▶ **Directions for this task**
Read the listing below. Then repeat it exactly.
= = =
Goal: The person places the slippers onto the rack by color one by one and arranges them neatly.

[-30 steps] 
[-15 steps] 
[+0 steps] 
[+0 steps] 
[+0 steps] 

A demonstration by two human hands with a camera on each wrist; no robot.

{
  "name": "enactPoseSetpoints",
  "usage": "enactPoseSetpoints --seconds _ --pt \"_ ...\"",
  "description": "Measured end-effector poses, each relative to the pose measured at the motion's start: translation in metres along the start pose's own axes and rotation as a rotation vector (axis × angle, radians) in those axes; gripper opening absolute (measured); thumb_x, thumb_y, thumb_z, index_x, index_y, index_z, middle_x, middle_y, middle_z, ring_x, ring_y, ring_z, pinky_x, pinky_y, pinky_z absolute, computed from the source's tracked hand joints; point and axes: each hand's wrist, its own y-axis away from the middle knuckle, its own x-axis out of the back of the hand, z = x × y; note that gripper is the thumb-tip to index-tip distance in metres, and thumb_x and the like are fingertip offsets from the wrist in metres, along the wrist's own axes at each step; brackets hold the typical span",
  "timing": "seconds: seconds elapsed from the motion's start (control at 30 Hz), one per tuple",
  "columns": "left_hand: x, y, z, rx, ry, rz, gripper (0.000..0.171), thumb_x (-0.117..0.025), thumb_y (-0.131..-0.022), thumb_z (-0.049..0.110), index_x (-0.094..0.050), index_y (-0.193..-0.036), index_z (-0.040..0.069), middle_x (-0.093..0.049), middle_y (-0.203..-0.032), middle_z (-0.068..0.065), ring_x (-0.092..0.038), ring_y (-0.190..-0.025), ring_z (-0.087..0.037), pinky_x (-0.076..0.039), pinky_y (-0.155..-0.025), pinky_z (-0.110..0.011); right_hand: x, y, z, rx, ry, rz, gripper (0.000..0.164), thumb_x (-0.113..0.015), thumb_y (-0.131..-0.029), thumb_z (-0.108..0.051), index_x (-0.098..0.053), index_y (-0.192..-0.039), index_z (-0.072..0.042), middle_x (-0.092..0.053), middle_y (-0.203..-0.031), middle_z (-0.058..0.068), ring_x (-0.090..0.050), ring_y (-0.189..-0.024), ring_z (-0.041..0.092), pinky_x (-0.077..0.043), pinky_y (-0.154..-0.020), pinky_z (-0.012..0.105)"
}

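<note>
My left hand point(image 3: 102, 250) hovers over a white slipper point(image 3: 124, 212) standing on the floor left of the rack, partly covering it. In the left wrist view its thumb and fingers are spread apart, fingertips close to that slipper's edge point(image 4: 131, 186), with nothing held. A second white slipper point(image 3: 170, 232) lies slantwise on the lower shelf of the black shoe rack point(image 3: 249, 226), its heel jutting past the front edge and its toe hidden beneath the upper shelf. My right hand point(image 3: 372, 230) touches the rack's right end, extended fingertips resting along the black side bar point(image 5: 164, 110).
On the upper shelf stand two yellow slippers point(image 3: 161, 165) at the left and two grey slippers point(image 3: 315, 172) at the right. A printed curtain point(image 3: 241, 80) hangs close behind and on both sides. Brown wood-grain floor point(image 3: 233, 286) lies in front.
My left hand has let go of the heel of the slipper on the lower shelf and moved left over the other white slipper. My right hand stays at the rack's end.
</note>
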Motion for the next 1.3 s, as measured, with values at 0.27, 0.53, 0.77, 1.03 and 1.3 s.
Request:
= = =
▶ **Result below**
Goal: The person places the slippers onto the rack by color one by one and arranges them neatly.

[-30 steps] 
[-15 steps] 
[+0 steps] 
[+0 steps] 
[+0 steps] 

A demonstration by two human hands with a camera on each wrist; no robot.

{
  "name": "enactPoseSetpoints",
  "usage": "enactPoseSetpoints --seconds _ --pt \"_ ...\"",
  "description": "Measured end-effector poses, each relative to the pose measured at the motion's start: translation in metres along the start pose's own axes and rotation as a rotation vector (axis × angle, radians) in those axes; gripper opening absolute (measured); thumb_x, thumb_y, thumb_z, index_x, index_y, index_z, middle_x, middle_y, middle_z, ring_x, ring_y, ring_z, pinky_x, pinky_y, pinky_z absolute, computed from the source's tracked hand joints; point and axes: each hand's wrist, its own y-axis away from the middle knuckle, its own x-axis out of the back of the hand, z = x × y; note that gripper is the thumb-tip to index-tip distance in metres, and thumb_x and the like are fingertip offsets from the wrist in metres, along the wrist's own axes at each step; brackets hold the typical span",
  "timing": "seconds: seconds elapsed from the motion's start (control at 30 Hz), one per tuple",
  "columns": "left_hand: x, y, z, rx, ry, rz, gripper (0.000..0.171), thumb_x (-0.117..0.025), thumb_y (-0.131..-0.022), thumb_z (-0.049..0.110), index_x (-0.094..0.050), index_y (-0.193..-0.036), index_z (-0.040..0.069), middle_x (-0.093..0.049), middle_y (-0.203..-0.032), middle_z (-0.068..0.065), ring_x (-0.092..0.038), ring_y (-0.190..-0.025), ring_z (-0.087..0.037), pinky_x (-0.076..0.039), pinky_y (-0.155..-0.025), pinky_z (-0.110..0.011); right_hand: x, y, z, rx, ry, rz, gripper (0.000..0.164), thumb_x (-0.113..0.015), thumb_y (-0.131..-0.029), thumb_z (-0.108..0.051), index_x (-0.098..0.053), index_y (-0.192..-0.039), index_z (-0.072..0.042), middle_x (-0.092..0.053), middle_y (-0.203..-0.031), middle_z (-0.058..0.068), ring_x (-0.090..0.050), ring_y (-0.189..-0.024), ring_z (-0.041..0.092), pinky_x (-0.077..0.043), pinky_y (-0.154..-0.020), pinky_z (-0.012..0.105)"
}

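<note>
My left hand point(image 3: 102, 250) hovers over a white slipper point(image 3: 124, 212) standing on the floor left of the rack, partly covering it. In the left wrist view its thumb and fingers are spread apart, fingertips close to that slipper's edge point(image 4: 131, 186), with nothing held. A second white slipper point(image 3: 170, 232) lies slantwise on the lower shelf of the black shoe rack point(image 3: 249, 226), its heel jutting past the front edge and its toe hidden beneath the upper shelf. My right hand point(image 3: 372, 230) touches the rack's right end, extended fingertips resting along the black side bar point(image 5: 164, 110).
On the upper shelf stand two yellow slippers point(image 3: 161, 165) at the left and two grey slippers point(image 3: 315, 172) at the right. A printed curtain point(image 3: 241, 80) hangs close behind and on both sides. Brown wood-grain floor point(image 3: 233, 286) lies in front.
My left hand has let go of the heel of the slipper on the lower shelf and moved left over the other white slipper. My right hand stays at the rack's end.
</note>
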Motion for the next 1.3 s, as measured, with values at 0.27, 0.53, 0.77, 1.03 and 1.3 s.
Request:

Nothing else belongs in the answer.